HOME: Heatmap Output for future Motion Estimation
Thomas Gilles, Stefano Sabatini, Dzmitry Tsishkou, Bogdan Stanciulescu, Fabien Moutarde
TL;DR
HOME reframes motion forecasting as predicting a 2D heatmap over the future final position, providing a complete probabilistic representation of multimodal futures. The method combines CNN-based rasterized-context encoding, inter-agent attention, and a heatmap decoder, followed by two sampling algorithms that optimize either Miss Rate or Final Displacement Error without retraining. A separate trajectory generator converts end-points into full trajectories, yielding coherent motion predictions conditioned on sampled endpoints. On Argoverse, HOME achieves state-of-the-art Miss Rate 6 and competitive displacement metrics, with ablations confirming the heatmap representation and sampling strategies provide robust coverage and controllable trade-offs.
Abstract
In this paper, we propose HOME, a framework tackling the motion forecasting problem with an image output representing the probability distribution of the agent's future location.
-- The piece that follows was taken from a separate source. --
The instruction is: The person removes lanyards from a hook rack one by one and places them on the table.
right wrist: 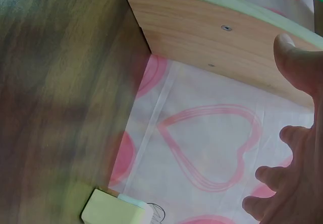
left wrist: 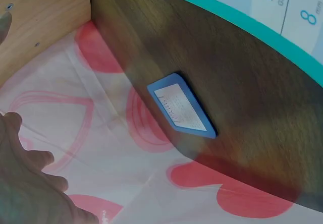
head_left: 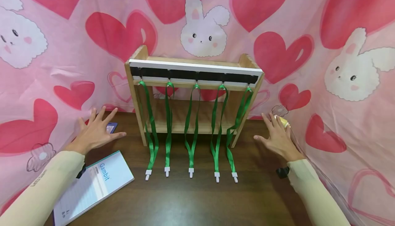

This method allows for a simple architecture with classic convolution networks coupled with attention mechanism for agent interactions, and outputs an unconstrained 2D top-view representation of the agent's possible future. Based on this output, we design two methods to sample a finite set of agent's future locations. These methods allow us to control the optimization trade-off between miss rate and final displacement error for multiple modalities without having to retrain any part of the model. We apply our method to the Argoverse Motion Forecasting Benchmark and achieve 1st place on the online leaderboard.